Logo of Phnom Penh Post newspaper Phnom Penh Post - Staff at Somaly Mam partner decries cuts



Staff at Somaly Mam partner decries cuts

Staff at Somaly Mam partner decries cuts

Facing a budget roughly halved by the Somaly Mam Foundation’s decision last month to terminate its funding, employees of Cambodian NGO Agir Pour Les Femmes en Situation Precaire (AFESIP) have released an open letter publicly condemning the move.

In a statement published on Friday but only widely circulated yesterday, 20 Phnom Penh-based employees of what SMF only recently described as their “closest partner on the ground”, suggest that SMF donors consider rerouting funds directly to AFESIP Cambodia.

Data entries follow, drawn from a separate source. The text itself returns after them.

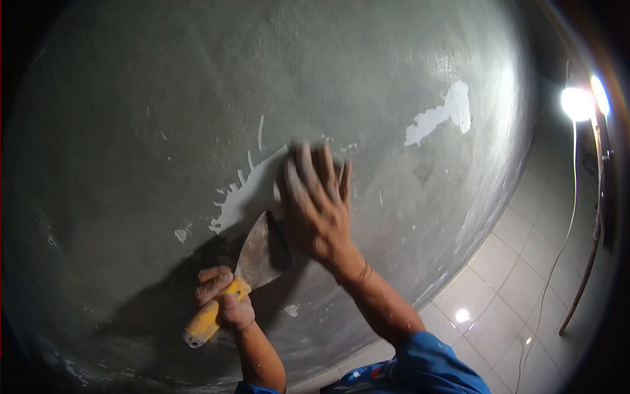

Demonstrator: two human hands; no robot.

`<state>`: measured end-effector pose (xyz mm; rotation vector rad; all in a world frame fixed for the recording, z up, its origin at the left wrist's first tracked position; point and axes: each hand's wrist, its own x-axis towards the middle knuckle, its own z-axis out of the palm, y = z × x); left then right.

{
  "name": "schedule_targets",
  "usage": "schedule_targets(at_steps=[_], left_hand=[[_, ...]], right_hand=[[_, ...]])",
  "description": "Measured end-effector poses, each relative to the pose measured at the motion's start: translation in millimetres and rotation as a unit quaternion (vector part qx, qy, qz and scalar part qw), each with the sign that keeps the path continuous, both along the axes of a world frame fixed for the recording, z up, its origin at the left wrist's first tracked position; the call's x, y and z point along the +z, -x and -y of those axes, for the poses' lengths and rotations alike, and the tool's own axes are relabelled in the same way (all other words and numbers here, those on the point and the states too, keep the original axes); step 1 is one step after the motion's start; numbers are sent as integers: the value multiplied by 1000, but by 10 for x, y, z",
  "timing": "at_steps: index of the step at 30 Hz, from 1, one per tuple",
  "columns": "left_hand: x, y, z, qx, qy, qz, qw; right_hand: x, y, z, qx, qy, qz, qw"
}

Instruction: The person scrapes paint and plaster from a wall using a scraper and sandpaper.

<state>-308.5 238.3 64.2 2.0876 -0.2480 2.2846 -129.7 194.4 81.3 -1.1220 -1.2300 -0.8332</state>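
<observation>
My left hand [235,311] is closed round the yellow handle of a putty knife [261,253]. Its broad, stained metal blade points up and to the right, close to the grey wall [164,72]. Against the wall, right of the blade, my right hand [318,203] lies flat with its fingers stretched out and slightly blurred. Whether anything is under that palm is hidden. A white patch [246,194] with ragged edges shows on the wall just left of my right fingers. White dust coats parts of both hands.
Farther right on the wall is a second white patch [446,113]. A bright lamp [577,104] hangs by a thin pole [597,210] at the right, with a white cable [558,262] trailing down. Pale floor tiles [502,276] lie beyond the wall's lower right edge.
</observation>
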Motion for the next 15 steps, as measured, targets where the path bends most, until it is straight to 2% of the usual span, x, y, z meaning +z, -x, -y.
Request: schedule_targets(at_steps=[2,3,5,7,9,11,12,14,15], left_hand=[[-8,-14,-35,-9,-2,10,1000],[-46,9,-30,-14,8,16,1000],[-44,65,-67,8,3,13,1000],[-3,95,-47,-56,38,77,995],[13,139,-29,-48,43,50,997],[30,63,-44,-24,14,39,999],[14,23,-1,-64,45,32,996],[24,18,-28,-19,5,3,1000],[40,0,-21,-16,-2,-15,1000]], right_hand=[[-651,120,-156,-54,17,30,998],[-833,141,-120,-51,68,30,996],[-591,118,-72,-51,100,16,994],[-105,-6,53,-21,102,3,995],[143,-26,41,-14,69,-16,997],[-37,-75,11,2,76,24,997],[-170,-255,48,-28,110,81,990],[-217,-798,70,-39,62,-16,997],[-166,-1005,5,-42,-12,-122,992]])
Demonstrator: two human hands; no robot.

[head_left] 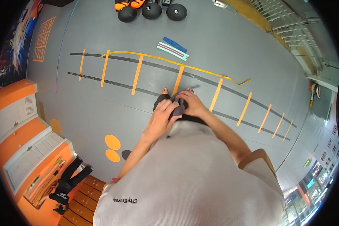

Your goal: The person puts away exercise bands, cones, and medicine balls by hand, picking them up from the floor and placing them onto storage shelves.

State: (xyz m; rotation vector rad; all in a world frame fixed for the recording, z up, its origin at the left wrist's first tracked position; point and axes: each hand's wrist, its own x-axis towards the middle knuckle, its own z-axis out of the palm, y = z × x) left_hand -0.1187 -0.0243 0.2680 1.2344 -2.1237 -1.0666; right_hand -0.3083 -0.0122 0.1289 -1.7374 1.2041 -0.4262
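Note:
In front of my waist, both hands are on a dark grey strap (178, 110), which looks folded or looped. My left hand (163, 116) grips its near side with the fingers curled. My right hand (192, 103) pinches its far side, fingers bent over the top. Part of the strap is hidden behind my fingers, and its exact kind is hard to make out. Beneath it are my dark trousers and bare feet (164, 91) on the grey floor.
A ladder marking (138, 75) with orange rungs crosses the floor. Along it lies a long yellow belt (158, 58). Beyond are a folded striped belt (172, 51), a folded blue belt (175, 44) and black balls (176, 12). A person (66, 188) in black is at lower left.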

AFESIP was founded in 1996 by Mam, who has been forced to step down from her foundation amid a growing scandal.

“[The] staff of AFESIP Cambodia would like to condemn their irresponsible and inhuman decision to cut down fund[ing] managed by SMF management and [the] Board of Directors in the United States and would like [SMF executive director] Gina [Reiss-Wilchins] to reconsider [this] mistaken decision,” the letter reads.

Reiss-Wilchins informed the organisation on June 12 that all funding from SMF was to be terminated immediately, according to a statement posted to AFESIP’s website on Wednesday by executive director Chhoeurth Sao.

“We don’t even know if we’re going to be paid our salary this month,” said Uong Chheng yesterday, an AFESIP program director, adding that the group cares for some 170 children.

AFESIP received $2.2 million in funding from SMF between 2007 and 2012. Over half of AFESIP’s reported grant income in 2012 was allocated by the SMF.

Mam’s resignation from SMF last month came days after Newsweek published an article alleging that key parts of her story had been fabricated.

Last week, Stephanie Lorenzo, CEO for anti-trafficking NGO Project Futures, which has fiscally supported AFESIP for the past five years, also announced she will be meeting with the organisation to discuss their relationship “moving forward”.

“We’re worried about the women and children living in our centres. What will happen to them if all the money disappears?” Uong said.

The SMF did not respond to requests for comment.